* What this task involves: Every entry in the data is to be written out exactly; no picture belongs in the copy.

Data entries:
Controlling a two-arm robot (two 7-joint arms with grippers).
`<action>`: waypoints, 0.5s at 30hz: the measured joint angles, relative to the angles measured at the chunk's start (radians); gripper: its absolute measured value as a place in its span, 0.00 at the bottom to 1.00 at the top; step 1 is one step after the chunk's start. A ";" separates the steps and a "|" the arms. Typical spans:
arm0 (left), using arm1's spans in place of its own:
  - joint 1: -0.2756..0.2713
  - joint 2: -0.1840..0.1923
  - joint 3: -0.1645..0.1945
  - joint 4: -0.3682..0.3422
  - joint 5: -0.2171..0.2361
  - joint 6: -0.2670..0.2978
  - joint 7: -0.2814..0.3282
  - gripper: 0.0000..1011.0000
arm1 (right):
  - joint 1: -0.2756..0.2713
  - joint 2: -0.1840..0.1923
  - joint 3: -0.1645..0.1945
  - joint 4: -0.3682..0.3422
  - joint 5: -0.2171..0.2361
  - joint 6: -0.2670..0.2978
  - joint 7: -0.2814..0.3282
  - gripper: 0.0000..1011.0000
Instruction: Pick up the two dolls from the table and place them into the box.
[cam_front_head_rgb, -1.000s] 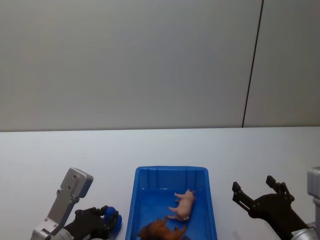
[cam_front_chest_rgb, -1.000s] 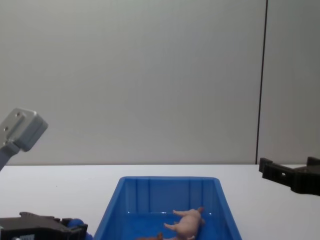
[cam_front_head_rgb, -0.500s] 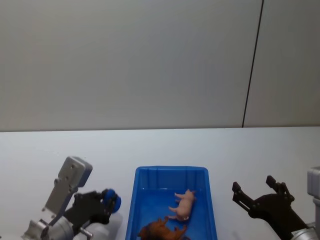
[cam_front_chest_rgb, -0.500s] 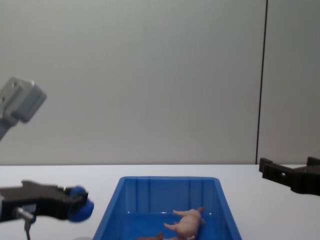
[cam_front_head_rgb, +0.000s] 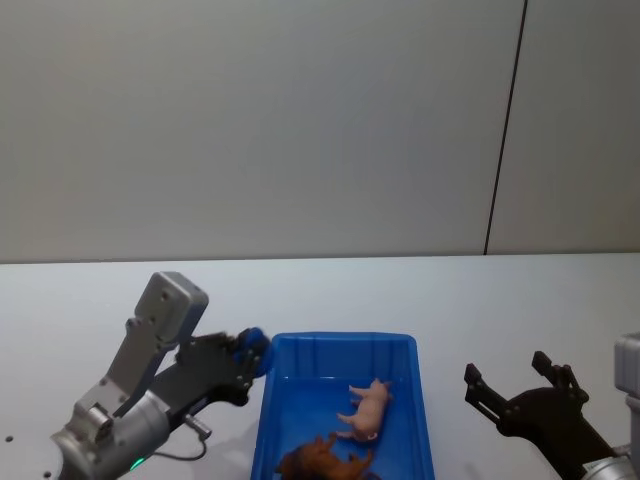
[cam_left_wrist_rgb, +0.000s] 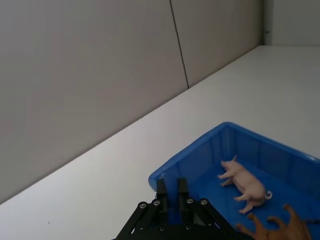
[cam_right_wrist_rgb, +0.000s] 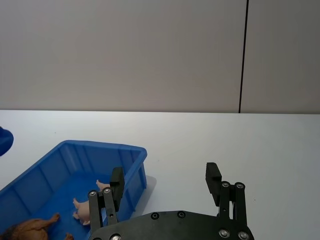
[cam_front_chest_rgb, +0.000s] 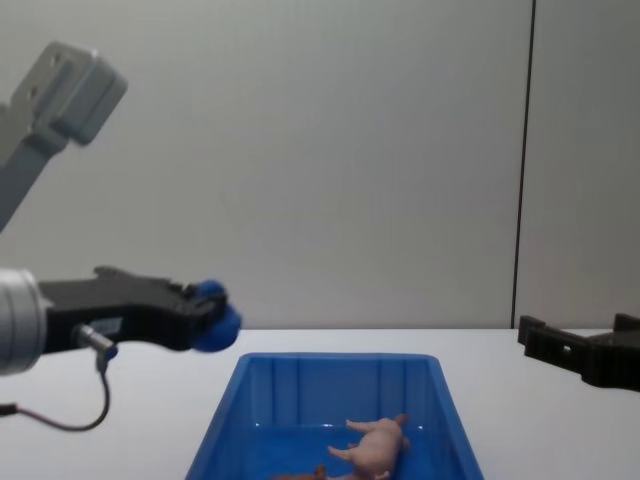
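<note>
Both dolls lie inside the blue box (cam_front_head_rgb: 340, 339). The pink pig (cam_front_head_rgb: 367, 408) is on its side mid-box, and the brown lion (cam_front_head_rgb: 320, 463) lies nearer me. They also show in the left wrist view as pig (cam_left_wrist_rgb: 245, 183) and lion (cam_left_wrist_rgb: 280, 231). My left gripper (cam_front_head_rgb: 254, 351) hovers above the table beside the box's far left corner, fingers close together, with a blue rounded lump at its tip (cam_front_chest_rgb: 215, 312). To the right of the box my right gripper (cam_front_head_rgb: 505, 373) is held open with nothing in it.
The white table (cam_front_head_rgb: 500, 300) stretches wide around the box, backed by a grey wall with a dark vertical seam (cam_front_head_rgb: 505, 130). A thin cable (cam_front_chest_rgb: 60, 420) hangs under the left arm.
The left arm has lifted from low at the left and swung forward and right, up to the box's far left corner. The right arm, box and dolls have not moved.
</note>
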 joint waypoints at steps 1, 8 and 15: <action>-0.006 -0.004 0.002 -0.004 0.001 -0.006 -0.014 0.13 | 0.000 0.000 0.000 0.000 0.000 0.000 0.000 0.99; -0.028 -0.025 0.012 -0.008 0.000 -0.033 -0.086 0.33 | 0.000 0.000 0.000 0.000 0.000 0.000 0.000 0.99; -0.052 -0.052 0.027 0.004 -0.019 -0.056 -0.166 0.57 | 0.000 0.000 0.000 0.000 0.000 0.000 0.000 0.99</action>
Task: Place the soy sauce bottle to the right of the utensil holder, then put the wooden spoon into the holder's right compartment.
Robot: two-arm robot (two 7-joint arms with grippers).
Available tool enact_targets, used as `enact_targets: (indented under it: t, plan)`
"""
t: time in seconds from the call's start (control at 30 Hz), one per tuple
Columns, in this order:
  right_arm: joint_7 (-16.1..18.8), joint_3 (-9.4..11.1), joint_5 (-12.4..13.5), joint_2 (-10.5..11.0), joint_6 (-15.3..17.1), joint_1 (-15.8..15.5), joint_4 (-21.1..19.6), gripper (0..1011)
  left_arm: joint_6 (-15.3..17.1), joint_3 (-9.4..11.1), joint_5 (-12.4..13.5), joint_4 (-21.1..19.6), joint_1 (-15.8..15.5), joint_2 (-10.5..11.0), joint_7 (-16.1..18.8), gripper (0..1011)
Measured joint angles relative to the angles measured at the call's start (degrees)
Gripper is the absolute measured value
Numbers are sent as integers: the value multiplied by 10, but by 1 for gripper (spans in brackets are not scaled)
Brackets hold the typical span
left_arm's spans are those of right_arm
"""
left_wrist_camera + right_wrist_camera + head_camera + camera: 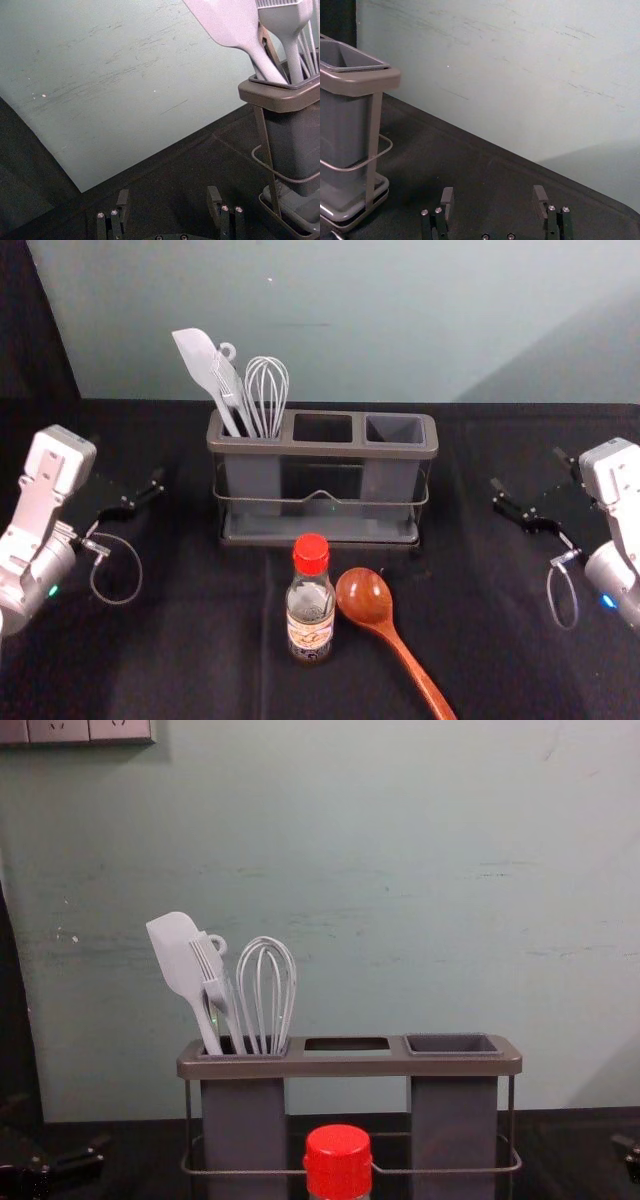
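The soy sauce bottle (311,602), red-capped, stands upright in front of the utensil holder (322,449); its cap (338,1161) shows in the chest view. Just right of it the wooden spoon (366,597) lies on the table, handle toward the near edge. The holder's right compartment (394,429) is empty; white utensils stand in the left one. My left gripper (130,502) is open, left of the holder, and in its wrist view the left gripper (167,202) has nothing between its fingers. My right gripper (528,492) is open, right of the holder; likewise the right gripper (493,202) in its wrist view.
A pale wall (400,320) rises behind the black-covered table (200,660). The white whisk (267,395) and spatula (200,358) stick up above the holder. Dark cloth hangs at the far left. Bare table lies between the holder and my right gripper.
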Motion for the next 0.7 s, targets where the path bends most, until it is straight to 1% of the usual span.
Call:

* Answer section:
Controlling a two-arm robot (two 7-joint arms with grippers).
`<action>`: waypoints, 0.5s at 30hz: the measured joint angles, relative to the angles measured at the chunk's start (radians); gripper: its absolute measured value as a place in its span, 0.00 at the bottom to 1.00 at the top; step 1 is one step after the chunk's start. A ";" separates the steps and a "|" the arms. Typical spans:
arm0 (left), using arm1's spans in place of its own:
  - joint 1: -0.2756..0.2713
  - joint 2: -0.1840..0.1923
  - joint 3: -0.1645..0.1945
  - joint 4: -0.3682..0.3422
  - joint 5: -0.2171..0.2361
  - joint 6: -0.2670..0.2978
  - joint 7: -0.2814..0.3282
  - gripper: 0.0000..1011.0000
arm1 (right):
  - joint 1: -0.2756..0.2713
  - joint 2: -0.1840..0.1923
  - joint 3: -0.1645..0.1945
  - joint 4: -0.3682..0.3422
  - joint 5: -0.2171..0.2361
  - joint 6: -0.2670..0.2978
  - joint 7: -0.2814..0.3282
  - gripper: 0.0000..1011.0000
Instruction: Pick up the two dolls from the table and place them into the box.
[cam_front_head_rgb, -1.000s] 
[cam_front_chest_rgb, -1.000s] 
[cam_front_head_rgb, -0.500s] 
[cam_front_chest_rgb, -0.500s] 
[cam_front_head_rgb, +0.000s] 
[cam_left_wrist_rgb, +0.000s] 
[cam_right_wrist_rgb, +0.000s] 
[cam_front_chest_rgb, +0.000s] 
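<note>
Both dolls lie inside the blue box (cam_front_head_rgb: 340, 339). The pink pig (cam_front_head_rgb: 367, 408) is on its side mid-box, and the brown lion (cam_front_head_rgb: 320, 463) lies nearer me. They also show in the left wrist view as pig (cam_left_wrist_rgb: 245, 183) and lion (cam_left_wrist_rgb: 280, 231). My left gripper (cam_front_head_rgb: 254, 351) hovers above the table beside the box's far left corner, fingers close together, with a blue rounded lump at its tip (cam_front_chest_rgb: 215, 312). To the right of the box my right gripper (cam_front_head_rgb: 505, 373) is held open with nothing in it.
The white table (cam_front_head_rgb: 500, 300) stretches wide around the box, backed by a grey wall with a dark vertical seam (cam_front_head_rgb: 505, 130). A thin cable (cam_front_chest_rgb: 60, 420) hangs under the left arm.
The left arm has lifted from low at the left and swung forward and right, up to the box's far left corner. The right arm, box and dolls have not moved.
</note>
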 joint waypoints at steps 1, 8 and 15: <action>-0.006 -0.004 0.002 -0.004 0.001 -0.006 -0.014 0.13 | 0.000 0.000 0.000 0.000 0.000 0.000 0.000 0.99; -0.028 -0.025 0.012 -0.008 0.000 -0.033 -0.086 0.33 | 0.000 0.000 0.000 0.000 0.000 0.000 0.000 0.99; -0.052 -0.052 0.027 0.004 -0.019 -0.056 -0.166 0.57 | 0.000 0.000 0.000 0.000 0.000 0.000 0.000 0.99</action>
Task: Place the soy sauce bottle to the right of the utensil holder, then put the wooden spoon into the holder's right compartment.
Robot: two-arm robot (two 7-joint arms with grippers).
Available tool enact_targets, used as `enact_targets: (indented under it: t, plan)`
"""
t: time in seconds from the call's start (control at 30 Hz), one per tuple
Columns, in this order:
  right_arm: joint_7 (-16.1..18.8), joint_3 (-9.4..11.1), joint_5 (-12.4..13.5), joint_2 (-10.5..11.0), joint_6 (-15.3..17.1), joint_1 (-15.8..15.5), joint_4 (-21.1..19.6), gripper (0..1011)
  left_arm: joint_6 (-15.3..17.1), joint_3 (-9.4..11.1), joint_5 (-12.4..13.5), joint_4 (-21.1..19.6), joint_1 (-15.8..15.5), joint_2 (-10.5..11.0), joint_7 (-16.1..18.8), gripper (0..1011)
Measured joint angles relative to the angles measured at the call's start (degrees)
Gripper is the absolute measured value
Numbers are sent as integers: the value multiplied by 10, but by 1 for gripper (spans in brackets are not scaled)
Brackets hold the typical span
left_arm's spans are those of right_arm
"""
left_wrist_camera + right_wrist_camera + head_camera + camera: 
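The soy sauce bottle (311,602), red-capped, stands upright in front of the utensil holder (322,449); its cap (338,1161) shows in the chest view. Just right of it the wooden spoon (366,597) lies on the table, handle toward the near edge. The holder's right compartment (394,429) is empty; white utensils stand in the left one. My left gripper (130,502) is open, left of the holder, and in its wrist view the left gripper (167,202) has nothing between its fingers. My right gripper (528,492) is open, right of the holder; likewise the right gripper (493,202) in its wrist view.
A pale wall (400,320) rises behind the black-covered table (200,660). The white whisk (267,395) and spatula (200,358) stick up above the holder. Dark cloth hangs at the far left. Bare table lies between the holder and my right gripper.
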Motion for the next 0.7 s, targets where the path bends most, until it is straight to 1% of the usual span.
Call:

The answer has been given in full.